Here are my definitions of these terms:
Preventive Maintenance: A general category covering maintenance tasks (called policies) that seek to anticipate and deal with failures that could likely occur in the future. Preventive Maintenance is a super-set of strategies that include Time Based Maintenance (TBM) and Predictive Maintenance (PdM).
Time (Age) Based Maintenance (PM): A maintenance policy intended to reduce the number of failures that are expected to occur. The maintainer performs a scheduled repair or replacement of components at fixed age or calendar intervals. The term “Preventive Maintenance” is often used to mean Time Based Maintenance (TBM) as opposed to Condition Based Maintenance. The challenge in TBM is to choose task intervals (in appropriate units e.g. hours of operation, widgets produced, energy consumed, etc) that are neither too short not too long. If the intervals are too short they would result in unnecessary interventions thereby reducing the asset’s availability and increasing overall maintenance cost. Intervals that are too long would result in too many failures occurring before the moment of TBM. The course “Achieving Reliability from Data” presents the methodology for deciding upon the appropriate (called “optimal”) PM interval.

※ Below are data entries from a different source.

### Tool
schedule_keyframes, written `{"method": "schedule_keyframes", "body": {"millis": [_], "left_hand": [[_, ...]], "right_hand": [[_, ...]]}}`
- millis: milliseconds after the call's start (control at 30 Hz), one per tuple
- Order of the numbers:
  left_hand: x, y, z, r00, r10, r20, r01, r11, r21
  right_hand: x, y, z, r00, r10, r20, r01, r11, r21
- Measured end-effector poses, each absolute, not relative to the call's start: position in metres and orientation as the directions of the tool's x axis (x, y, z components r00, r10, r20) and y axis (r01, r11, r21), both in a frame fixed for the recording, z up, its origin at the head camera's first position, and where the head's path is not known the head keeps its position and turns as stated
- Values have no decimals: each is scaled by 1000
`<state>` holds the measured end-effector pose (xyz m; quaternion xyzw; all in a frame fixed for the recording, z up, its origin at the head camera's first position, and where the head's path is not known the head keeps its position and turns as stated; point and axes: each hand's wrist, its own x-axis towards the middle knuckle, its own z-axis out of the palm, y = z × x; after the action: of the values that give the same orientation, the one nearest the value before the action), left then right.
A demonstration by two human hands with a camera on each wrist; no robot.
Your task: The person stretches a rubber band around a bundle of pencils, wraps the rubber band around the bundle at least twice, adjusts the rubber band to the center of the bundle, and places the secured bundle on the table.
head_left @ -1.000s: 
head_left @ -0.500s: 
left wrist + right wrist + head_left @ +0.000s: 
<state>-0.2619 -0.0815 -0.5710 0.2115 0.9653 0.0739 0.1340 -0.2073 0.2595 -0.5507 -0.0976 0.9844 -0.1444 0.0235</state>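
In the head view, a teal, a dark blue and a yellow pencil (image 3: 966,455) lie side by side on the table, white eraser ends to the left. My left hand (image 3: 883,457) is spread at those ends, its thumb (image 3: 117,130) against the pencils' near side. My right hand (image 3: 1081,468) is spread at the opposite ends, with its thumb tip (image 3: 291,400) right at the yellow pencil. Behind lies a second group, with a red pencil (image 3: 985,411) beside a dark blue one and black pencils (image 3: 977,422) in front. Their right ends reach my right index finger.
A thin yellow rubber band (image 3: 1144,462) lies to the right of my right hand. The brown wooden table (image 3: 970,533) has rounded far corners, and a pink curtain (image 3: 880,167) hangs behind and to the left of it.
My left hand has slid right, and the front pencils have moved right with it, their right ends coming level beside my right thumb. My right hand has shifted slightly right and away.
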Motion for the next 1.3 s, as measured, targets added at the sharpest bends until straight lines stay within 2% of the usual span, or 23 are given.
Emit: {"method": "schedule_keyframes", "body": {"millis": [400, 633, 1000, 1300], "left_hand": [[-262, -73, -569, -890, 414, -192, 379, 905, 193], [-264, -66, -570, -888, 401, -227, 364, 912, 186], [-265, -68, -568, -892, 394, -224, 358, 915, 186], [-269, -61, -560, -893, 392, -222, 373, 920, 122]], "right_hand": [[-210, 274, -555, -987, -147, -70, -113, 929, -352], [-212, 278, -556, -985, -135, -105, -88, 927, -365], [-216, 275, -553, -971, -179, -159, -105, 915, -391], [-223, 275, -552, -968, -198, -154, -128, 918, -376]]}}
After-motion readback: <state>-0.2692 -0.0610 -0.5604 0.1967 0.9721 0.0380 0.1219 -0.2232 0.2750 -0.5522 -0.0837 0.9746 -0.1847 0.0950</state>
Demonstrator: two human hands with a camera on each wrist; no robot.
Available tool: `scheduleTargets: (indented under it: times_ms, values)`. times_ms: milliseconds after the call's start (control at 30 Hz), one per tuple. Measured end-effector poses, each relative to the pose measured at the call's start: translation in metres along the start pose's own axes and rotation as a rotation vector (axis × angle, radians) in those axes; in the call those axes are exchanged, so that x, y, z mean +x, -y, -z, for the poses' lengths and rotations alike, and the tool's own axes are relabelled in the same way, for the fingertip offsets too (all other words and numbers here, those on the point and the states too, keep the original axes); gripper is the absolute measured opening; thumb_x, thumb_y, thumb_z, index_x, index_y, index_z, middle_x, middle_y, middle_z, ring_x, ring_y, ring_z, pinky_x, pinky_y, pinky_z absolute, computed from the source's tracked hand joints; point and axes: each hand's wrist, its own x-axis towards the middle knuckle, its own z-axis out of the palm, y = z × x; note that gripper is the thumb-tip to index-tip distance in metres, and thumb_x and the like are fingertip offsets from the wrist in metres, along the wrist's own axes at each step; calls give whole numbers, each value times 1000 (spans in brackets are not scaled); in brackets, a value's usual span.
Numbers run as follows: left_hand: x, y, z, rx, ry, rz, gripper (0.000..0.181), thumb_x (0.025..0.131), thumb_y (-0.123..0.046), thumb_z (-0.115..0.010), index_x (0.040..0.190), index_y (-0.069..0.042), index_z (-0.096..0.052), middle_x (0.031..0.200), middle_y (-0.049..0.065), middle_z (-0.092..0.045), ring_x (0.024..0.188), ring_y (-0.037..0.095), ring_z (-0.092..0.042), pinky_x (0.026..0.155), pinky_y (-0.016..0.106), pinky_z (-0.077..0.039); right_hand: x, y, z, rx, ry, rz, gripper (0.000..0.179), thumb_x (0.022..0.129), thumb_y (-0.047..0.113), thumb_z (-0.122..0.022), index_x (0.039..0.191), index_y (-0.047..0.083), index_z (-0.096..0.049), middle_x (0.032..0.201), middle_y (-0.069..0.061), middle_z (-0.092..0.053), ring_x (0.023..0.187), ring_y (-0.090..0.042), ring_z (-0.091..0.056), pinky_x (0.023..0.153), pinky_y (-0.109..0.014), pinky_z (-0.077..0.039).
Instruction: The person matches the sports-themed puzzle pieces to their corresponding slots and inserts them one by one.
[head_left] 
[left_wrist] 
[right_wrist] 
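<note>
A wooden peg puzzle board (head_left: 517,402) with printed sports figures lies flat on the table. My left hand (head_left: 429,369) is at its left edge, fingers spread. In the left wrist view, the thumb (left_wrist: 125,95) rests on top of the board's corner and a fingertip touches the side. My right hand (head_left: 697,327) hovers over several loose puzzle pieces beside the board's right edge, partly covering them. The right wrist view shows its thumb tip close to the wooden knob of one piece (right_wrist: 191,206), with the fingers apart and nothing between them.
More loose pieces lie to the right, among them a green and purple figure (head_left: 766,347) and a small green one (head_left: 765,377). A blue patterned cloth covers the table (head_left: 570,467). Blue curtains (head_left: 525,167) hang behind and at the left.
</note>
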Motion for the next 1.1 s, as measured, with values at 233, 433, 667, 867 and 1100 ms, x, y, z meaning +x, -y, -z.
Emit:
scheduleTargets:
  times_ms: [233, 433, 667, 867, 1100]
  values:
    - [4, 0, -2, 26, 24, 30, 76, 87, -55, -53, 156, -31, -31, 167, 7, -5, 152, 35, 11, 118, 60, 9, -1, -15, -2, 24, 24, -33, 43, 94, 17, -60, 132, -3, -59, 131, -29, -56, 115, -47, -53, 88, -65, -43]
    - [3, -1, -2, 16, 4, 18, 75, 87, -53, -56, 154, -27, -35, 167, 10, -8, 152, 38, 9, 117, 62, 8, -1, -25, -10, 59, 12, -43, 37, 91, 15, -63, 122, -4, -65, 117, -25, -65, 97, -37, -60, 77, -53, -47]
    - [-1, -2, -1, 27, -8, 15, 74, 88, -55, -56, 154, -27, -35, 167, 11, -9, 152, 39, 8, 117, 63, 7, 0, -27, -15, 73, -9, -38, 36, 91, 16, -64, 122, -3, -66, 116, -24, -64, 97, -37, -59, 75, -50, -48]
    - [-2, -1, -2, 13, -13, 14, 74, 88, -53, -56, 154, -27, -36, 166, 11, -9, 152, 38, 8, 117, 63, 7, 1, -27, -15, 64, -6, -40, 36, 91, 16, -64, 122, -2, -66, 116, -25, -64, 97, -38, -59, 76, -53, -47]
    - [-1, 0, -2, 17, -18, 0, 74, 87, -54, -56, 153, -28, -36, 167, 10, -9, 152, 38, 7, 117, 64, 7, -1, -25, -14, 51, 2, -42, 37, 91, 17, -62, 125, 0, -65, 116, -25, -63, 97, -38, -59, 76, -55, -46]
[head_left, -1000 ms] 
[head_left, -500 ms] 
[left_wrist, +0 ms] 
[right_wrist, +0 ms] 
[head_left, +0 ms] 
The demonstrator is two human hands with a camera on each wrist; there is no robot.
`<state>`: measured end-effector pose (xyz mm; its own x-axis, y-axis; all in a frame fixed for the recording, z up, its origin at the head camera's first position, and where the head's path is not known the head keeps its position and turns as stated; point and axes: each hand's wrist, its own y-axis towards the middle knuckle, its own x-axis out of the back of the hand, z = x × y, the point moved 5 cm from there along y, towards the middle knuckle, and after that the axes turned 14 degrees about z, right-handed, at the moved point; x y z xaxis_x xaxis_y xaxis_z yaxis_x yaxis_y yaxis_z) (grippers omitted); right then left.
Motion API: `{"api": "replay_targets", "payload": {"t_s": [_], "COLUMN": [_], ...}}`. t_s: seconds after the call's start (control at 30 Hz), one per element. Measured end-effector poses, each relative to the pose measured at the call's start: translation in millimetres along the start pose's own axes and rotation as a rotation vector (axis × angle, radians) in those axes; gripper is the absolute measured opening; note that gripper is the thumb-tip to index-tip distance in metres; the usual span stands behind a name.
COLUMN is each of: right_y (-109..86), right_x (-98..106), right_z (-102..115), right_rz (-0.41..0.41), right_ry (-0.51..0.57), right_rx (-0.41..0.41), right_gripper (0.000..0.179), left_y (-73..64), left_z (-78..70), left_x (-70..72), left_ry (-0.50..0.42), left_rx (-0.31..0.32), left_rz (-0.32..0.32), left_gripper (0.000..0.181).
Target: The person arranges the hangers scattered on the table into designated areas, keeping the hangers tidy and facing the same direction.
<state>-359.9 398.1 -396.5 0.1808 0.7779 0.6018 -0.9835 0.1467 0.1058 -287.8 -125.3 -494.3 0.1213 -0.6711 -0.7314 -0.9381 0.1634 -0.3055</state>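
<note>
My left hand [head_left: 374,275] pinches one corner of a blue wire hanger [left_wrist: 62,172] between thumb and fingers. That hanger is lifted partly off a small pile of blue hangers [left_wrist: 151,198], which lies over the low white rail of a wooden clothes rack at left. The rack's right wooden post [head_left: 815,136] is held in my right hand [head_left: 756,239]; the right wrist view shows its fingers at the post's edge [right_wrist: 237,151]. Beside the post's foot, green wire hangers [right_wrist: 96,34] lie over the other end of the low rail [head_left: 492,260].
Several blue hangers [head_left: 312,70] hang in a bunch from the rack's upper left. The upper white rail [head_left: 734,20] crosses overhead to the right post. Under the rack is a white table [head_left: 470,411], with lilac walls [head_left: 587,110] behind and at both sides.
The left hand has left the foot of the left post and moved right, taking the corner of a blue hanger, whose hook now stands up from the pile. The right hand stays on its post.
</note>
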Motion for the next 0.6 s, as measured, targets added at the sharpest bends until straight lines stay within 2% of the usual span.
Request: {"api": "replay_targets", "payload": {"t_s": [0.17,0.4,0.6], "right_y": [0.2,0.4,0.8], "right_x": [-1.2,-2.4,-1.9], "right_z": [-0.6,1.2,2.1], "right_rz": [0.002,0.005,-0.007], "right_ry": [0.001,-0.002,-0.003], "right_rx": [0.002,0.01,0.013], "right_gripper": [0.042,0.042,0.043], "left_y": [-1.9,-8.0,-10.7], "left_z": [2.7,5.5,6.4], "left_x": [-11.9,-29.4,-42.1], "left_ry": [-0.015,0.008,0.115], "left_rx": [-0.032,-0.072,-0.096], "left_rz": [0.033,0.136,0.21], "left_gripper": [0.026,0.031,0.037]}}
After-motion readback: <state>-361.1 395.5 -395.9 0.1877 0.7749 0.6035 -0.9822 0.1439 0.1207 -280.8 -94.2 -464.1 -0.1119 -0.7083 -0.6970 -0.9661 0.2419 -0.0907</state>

Predictive Maintenance (PdM): Also called condition based maintenance (CBM), is designed to preempt functional failure by monitoring condition indicators and intervening at the propitious moment, during the degradation process before the full ramifications of failure would be incurred by the organization. TBM accepts that a certain number of failures will occur. CBM is more conservative because it is less tolerant of a functional failure, one having severe consequences. CBM aims to detect failures while they are still in their formative or “potential failure” stages. The challenge in PdM/CBM is to select a “condition indicator” that accurately tracks the failure degradation process. The course “Achieving Reliability from Data” presents a three part methodology:
- Acquiring the relevant data needed for building the CBM decision rule.
- Selecting the influential CBM condition indicator(s).
- Monitoring and continuously improving CBM performance.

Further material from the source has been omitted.